Imagine a robotic arm that doesn’t need mechanisms to move, or surgical tools that can expand or reshape themselves inside the body. While they may sound weird and wondrous, they actually already exist.
These wacky instruments all rely on shape-memory polymers, a category of materials that can shapeshift on its own. Now, researchers at Stanford University have made a shape memory polymer that’s stronger and more capable than any of its counterparts that came before it. They published their work last week in the journal ACS Central Science.
“[Shape-memory polymers] have been commercialized in our lives for a while,” says Shayla Nikzad, a graduate student at Stanford University and one of the paper’s lead authors.
A polymer is a very long molecule, built from many smaller molecules linked together in a giant chain. It’s no exaggeration to think that polymers run our world. The DNA behind the scenes of your cells is a polymer; silk and gelatin are also made of polymers. In your everyday life, you’re likely to happen across human-made polymers that make up plastic and synthetic rubber.
Shape-memory polymers are a very special type of polymer. When you bend them, the molecules in the polymer form some special bonds. And when you expose them to some stimulus—light, electricity, or, most often, a shift in temperature—those bonds will break and snap the polymer back into its original state.
In other words, shape memory polymers “remember” their original shape, and can reshape themselves back into that true form. Many engineers find that ability irresistible.
“So we can use shape-memory polymers to create a device … that changes shape without having to actually be pulled or stretched,” says Kai James, a professor of aerospace engineering at the University of Illinois Urbana-Champaign, who was not an author on the paper.
If you’ve ever played with a Shrinky Dink, you’ve seen a shape memory polymer in action. When you put one in the oven, it’ll shrink and harden. Of course, you can’t easily undo a Shrinky Dink after that; indeed, many shape memory polymers only “snap back” in one direction.
But shape-memory polymers are quite a bit more than just toys. In many ways, they’re already shaping the world around us. Some wires have a shape-memory coating that can shrink to give the wire better insulation. Shape-memory polymers in fabric can make it more breathable when hot and more waterproof when cold.
Researchers are also working to deploy shape-memory polymers in the hospital, for things like self-stitching sutures and stents that can fit into arteries and then expand, helping to increase blood flow.
Nikzad and her colleagues are especially interested in putting shape-memory polymers to work in robots. By creating artificial muscles from them, they could make robotic arms that don’t need heavy mechanisms like machinery or actuators in order to move.

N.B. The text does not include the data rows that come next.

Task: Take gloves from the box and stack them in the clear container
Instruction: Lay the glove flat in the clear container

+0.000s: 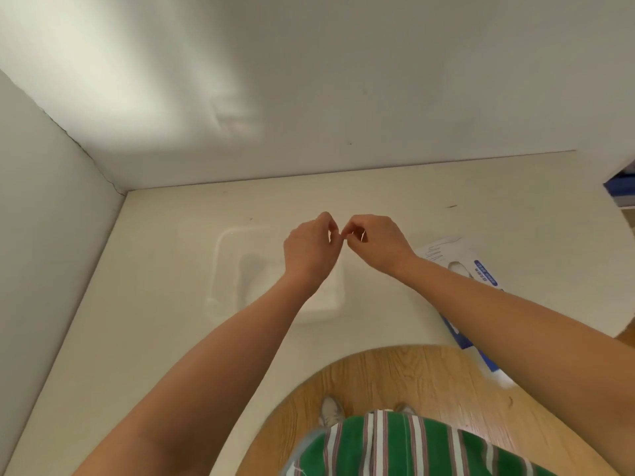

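Seemingly mid-transfer, the clear container (220, 266) sat left of centre, something pale and blurred inside. Over its far right corner the left hand (309, 250) and right hand (376, 245) met, fingers curled, tips pinching; any thin glove between them was invisible. Next, lowering it flat inside. The box (477, 266) lay partly hidden under the right forearm.

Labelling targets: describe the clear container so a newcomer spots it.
On the white table, look mid-surface, left of the blue-and-white box. The container is a rounded-corner tub under the left hand and forearm. Unlike the printed box, it is see-through, nearly blending into the tabletop.
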The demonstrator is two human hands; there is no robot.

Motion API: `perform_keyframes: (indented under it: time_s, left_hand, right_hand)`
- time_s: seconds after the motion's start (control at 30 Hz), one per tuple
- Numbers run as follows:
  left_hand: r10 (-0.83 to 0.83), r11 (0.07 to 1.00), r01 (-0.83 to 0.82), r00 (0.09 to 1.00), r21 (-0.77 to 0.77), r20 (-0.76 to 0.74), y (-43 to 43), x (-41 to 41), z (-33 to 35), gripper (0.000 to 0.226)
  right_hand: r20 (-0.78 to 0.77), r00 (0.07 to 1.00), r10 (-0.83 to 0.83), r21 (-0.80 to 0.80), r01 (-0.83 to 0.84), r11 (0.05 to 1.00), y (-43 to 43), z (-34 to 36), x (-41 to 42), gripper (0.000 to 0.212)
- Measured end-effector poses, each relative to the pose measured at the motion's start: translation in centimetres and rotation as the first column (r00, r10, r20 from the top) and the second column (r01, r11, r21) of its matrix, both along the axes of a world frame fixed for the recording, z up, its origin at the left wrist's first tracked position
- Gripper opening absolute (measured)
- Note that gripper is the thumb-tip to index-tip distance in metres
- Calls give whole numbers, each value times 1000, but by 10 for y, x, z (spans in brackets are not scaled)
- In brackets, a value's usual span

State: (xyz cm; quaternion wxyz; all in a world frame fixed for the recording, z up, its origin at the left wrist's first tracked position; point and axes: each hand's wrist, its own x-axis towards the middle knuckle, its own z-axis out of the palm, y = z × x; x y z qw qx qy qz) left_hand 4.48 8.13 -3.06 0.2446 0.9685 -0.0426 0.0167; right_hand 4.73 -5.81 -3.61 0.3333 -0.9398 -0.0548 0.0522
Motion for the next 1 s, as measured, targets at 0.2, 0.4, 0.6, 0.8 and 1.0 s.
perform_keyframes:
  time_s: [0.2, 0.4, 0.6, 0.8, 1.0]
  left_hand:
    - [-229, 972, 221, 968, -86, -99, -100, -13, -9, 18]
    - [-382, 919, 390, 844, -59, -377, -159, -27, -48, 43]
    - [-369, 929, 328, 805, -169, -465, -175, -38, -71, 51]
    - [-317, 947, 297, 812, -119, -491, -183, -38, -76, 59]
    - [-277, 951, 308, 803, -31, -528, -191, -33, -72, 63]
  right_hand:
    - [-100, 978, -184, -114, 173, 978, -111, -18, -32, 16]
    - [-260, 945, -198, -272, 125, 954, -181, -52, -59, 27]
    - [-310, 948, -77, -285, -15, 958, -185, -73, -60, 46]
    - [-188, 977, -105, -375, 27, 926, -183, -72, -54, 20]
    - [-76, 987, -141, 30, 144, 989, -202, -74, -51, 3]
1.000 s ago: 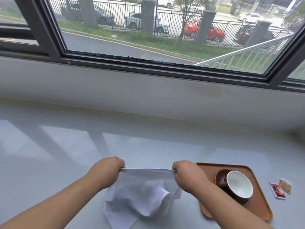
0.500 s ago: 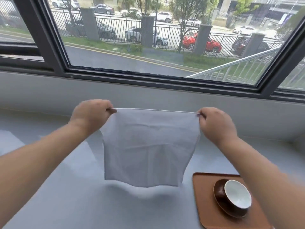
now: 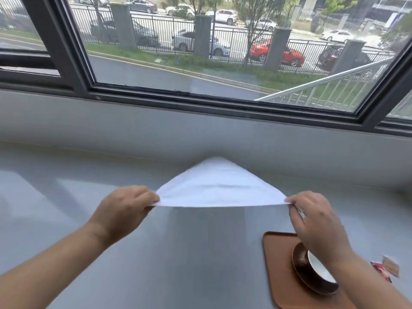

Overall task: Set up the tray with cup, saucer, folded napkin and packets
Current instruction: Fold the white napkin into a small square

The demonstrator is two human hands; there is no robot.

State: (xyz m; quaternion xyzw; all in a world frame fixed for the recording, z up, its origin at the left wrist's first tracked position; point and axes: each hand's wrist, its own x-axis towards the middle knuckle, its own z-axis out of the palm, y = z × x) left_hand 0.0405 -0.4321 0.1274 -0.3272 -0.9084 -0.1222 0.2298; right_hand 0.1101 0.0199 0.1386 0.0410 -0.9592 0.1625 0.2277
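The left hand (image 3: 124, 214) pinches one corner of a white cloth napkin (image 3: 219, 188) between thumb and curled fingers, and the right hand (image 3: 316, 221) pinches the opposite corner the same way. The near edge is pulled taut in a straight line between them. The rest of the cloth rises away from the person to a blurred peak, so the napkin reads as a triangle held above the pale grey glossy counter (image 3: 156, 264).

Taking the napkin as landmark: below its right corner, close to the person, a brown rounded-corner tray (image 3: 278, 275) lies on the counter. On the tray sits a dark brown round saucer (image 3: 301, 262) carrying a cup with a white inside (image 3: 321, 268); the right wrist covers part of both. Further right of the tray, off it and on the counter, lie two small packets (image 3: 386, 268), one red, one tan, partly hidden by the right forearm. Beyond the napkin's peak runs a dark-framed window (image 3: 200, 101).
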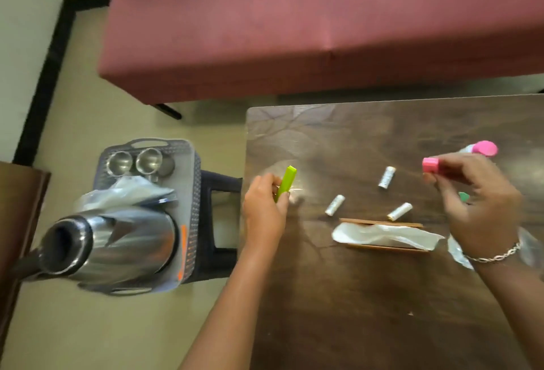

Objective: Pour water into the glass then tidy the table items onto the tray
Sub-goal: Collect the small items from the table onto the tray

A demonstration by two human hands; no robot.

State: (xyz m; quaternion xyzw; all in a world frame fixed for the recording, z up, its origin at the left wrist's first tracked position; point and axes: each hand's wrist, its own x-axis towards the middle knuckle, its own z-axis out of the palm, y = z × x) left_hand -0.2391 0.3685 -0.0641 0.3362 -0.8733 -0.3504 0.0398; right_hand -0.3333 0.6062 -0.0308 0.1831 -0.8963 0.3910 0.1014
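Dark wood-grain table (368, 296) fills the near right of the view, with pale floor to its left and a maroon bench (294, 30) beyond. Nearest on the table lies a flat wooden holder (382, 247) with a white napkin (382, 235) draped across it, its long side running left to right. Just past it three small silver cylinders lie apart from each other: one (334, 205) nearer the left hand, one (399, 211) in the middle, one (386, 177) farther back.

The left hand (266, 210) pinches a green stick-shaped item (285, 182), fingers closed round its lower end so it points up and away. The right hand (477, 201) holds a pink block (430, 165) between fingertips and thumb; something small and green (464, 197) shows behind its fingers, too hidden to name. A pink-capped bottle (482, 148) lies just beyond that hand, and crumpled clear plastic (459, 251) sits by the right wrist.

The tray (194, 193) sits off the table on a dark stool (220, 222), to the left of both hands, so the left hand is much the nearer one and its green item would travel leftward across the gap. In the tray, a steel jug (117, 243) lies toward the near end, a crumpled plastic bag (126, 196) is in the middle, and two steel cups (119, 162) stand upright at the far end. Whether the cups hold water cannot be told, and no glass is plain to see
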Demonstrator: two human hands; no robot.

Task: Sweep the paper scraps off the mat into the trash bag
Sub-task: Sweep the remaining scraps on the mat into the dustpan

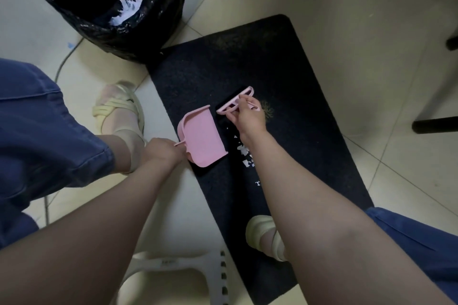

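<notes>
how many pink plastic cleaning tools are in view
2: a pink plastic dustpan gripped by the left hand at the left edge of the dark floor mat, and a pink-handled black-bristled brush gripped by the right hand just beyond it on the mat.

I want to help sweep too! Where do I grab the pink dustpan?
Take the dustpan by its thin handle, the stick poking out of the raised back wall. Come from that back side, over the bare floor, with your grip around the stick. The flat open edge faces the paper scraps on the mat, so keep clear of it.
</notes>
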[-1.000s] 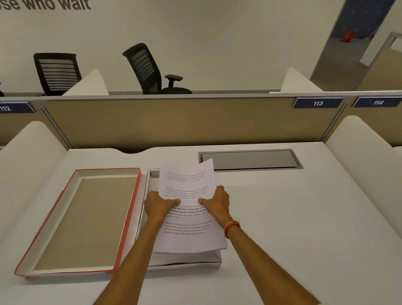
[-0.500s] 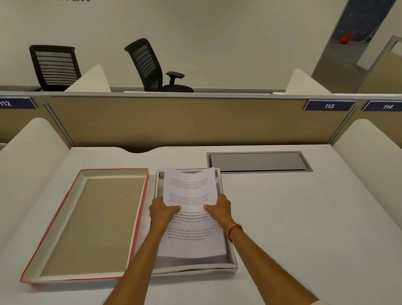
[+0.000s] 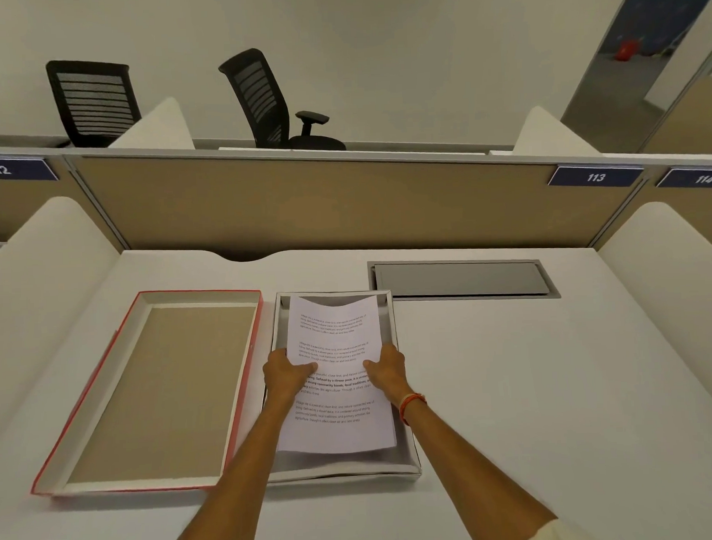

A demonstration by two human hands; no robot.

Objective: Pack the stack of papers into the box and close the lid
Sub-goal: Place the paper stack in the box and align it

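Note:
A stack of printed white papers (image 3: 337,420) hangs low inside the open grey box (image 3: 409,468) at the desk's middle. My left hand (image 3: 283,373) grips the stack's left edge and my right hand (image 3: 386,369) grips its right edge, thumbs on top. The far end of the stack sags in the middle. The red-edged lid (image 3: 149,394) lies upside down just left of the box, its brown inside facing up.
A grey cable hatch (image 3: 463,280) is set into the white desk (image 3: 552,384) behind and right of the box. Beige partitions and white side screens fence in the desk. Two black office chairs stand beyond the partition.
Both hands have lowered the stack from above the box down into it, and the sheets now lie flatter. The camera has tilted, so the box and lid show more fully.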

“But one of the major roadblocks,” says Nikzad, “is just the fact that the materials essentially are not very strong.”
Engineers could use shape-memory polymers to build a robotic arm that’s lighter and more flexible than its mechanical counterparts, but it wouldn’t carry as much without fracturing and falling apart. And shape memory polymers returning to their original state don’t provide very much force that can move or lift objects.
It’s possible to make stronger shape-memory polymers, but there’s a tradeoff: They can only act over lengths that are too short for most robots. Picture a high-technology version of Tyrannosaurus rex’s tiny arms.
The Stanford group wanted to see if they could do something about this conundrum. Working with chemists such as Stanford graduate student Christopher Cooper, the paper’s other first author, they took an existing polymer called PPG—today used to finish leather and to make paintballs—and modified its atomic structure to help its atoms form better bonds, thus creating a brand- new molecule.
“That’s your run-of-the-mill organic chemistry,” says Nikazad.
When they tested it, they found that they’d created a new material that was capable of storing six times as much energy as any previous shape memory polymer. A plastic muscle made from this material can lift objects 5,000 times its own weight—and it’s not prohibitively expensive: The raw materials cost about $11 per pound.
“What these researchers have been able to do is overcome the tradeoff,” says James.
The researchers want to continue to work on their materials. For instance, their polymer’s shape-memory effect only works in one direction. That’s something they think they can improve upon. “For example, you could make something that heats up and it stretches, and then cools down and shrinks,” says Nikzad. This process repeats no matter how many times you heat or cool it.
That, certainly, could create stronger, more lightweight robots. Beyond that, according to James, with the wide variety of applications that shape-memory polymers already have, the Stanford group’s new materials could be used in a good deal more than just robots.